11/24 Great School Debate

Quote From: kschmittz

My hubby and I have been discussing these posts over the dinner table and can't help but be dumbfounded. The above post is the exact reason kids have no boundaries and we have many of today's problems. Even more interesting is that those who practice these 'methods' believe that their way prevents such things! WRONG! Proven research by almost every accredited organization shows that structure, discipline and consistency are the cornerstones we need for today['s children. What if, let's say, your child wants to pee in the living room? Or they were hungry so they hit their sibling? Their tired so let's hug them and reward them for being naughty?
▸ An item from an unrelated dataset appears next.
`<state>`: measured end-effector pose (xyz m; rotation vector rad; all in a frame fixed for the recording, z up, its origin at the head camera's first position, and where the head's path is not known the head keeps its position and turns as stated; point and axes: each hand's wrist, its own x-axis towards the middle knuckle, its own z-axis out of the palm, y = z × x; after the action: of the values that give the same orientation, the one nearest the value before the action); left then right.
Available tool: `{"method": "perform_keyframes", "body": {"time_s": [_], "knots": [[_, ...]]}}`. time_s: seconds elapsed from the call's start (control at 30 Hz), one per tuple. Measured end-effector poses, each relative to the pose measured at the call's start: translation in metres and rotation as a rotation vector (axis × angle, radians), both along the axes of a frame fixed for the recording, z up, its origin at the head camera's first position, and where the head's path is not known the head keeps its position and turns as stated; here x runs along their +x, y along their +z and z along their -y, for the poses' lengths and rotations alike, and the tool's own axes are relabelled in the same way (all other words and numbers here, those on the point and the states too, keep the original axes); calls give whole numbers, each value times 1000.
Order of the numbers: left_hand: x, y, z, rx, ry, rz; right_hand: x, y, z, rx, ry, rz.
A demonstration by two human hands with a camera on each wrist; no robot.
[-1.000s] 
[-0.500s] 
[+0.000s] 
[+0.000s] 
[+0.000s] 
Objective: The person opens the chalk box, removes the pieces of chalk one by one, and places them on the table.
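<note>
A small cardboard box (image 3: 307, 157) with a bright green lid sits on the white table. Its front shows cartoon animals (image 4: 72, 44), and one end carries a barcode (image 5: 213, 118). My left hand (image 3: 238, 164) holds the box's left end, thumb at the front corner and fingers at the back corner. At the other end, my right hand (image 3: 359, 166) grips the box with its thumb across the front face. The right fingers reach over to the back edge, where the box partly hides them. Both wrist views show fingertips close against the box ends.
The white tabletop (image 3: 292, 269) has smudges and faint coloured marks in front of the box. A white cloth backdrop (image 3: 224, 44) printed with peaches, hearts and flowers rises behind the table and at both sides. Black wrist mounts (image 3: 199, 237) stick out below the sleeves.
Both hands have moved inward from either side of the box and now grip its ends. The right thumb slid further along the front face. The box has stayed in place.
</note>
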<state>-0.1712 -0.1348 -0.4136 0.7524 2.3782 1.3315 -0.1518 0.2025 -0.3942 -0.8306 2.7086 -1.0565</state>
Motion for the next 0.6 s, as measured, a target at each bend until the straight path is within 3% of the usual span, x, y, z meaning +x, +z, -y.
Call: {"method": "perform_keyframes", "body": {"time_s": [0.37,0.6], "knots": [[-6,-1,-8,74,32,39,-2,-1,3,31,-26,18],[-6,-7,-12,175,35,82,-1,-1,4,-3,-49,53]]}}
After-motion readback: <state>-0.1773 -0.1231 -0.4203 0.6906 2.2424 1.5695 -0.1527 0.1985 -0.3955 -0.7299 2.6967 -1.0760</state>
What if their basic needs are met and the behavior continues? Then what? Also, the idea that siblings have a squabble and you reward that by playing a game is insane to me. Let's carry this theory to adulthood....an adult is hungry, has no means to get food when HE wants it, robs the store and in the process kills someone trying to stop the crime. That is all OK because they were hungry? He had a need to be met so everyting else just doesn't count? Sorry, your theory is just an excuse not to parent. YOU don't want to deal with the stress that comes with raising kids. YOU find it easier to do it your way. I can tell you from my own experience that a 4 y/o doesn't have the physcial capacity to determine the consequences of his actions to the degree an 8 or 10year old might. Some things (leaving toys in the rain, they rust, sorry) are natural consequences but then they forget the incident two minutes later. My own 4 y/o doesn't like eating dinner but then is starving later at bedtime. Should I just let everyone have their own dinner time, own meals and so on? Wrong! To some degree, I will accommodate my kids but I run my house because I take parenting seriously. My kids respect me and love me. We all have a role in the family and our actions affect everyone- similar to your theory. They have learned to do not only for themselves but for others. They are kind, giving and loving. I just think it's more important to teach my kids rather than be friends with them. We'll see whose children run the world....

Proven research by almost every accredited organization shows that structure, discipline and consistency are the cornerstones we need for today['s children. 

 

What research?  Could you give an expample or two?

 

 

Should I just let everyone have their own dinner time, own meals and so on? 

 

It works for some families.

 

Sorry, your theory is just an excuse not to parent.  YOU don't want to deal with the stress that comes with raising kids.  YOU find it easier to do it your way. 

 

You may not parent this way, but it is still parenting.  It takes a lot of time, effort and patience.  Respectful parenting is handsoff parenting.  A lot of people confuse the two.  While I wasn't the OP,  I do agree that it is the best way to parent. 

 

While I admit that in the early years <4 years my kids were given timeouts, I regret doing so.  My teenagers are not perfect, but they are wonderful people. They are friendly and kind as well as gifted in many academic areas. I could list all their acheivements, but suffice to say, they are people with whom I truly enjoy spending time.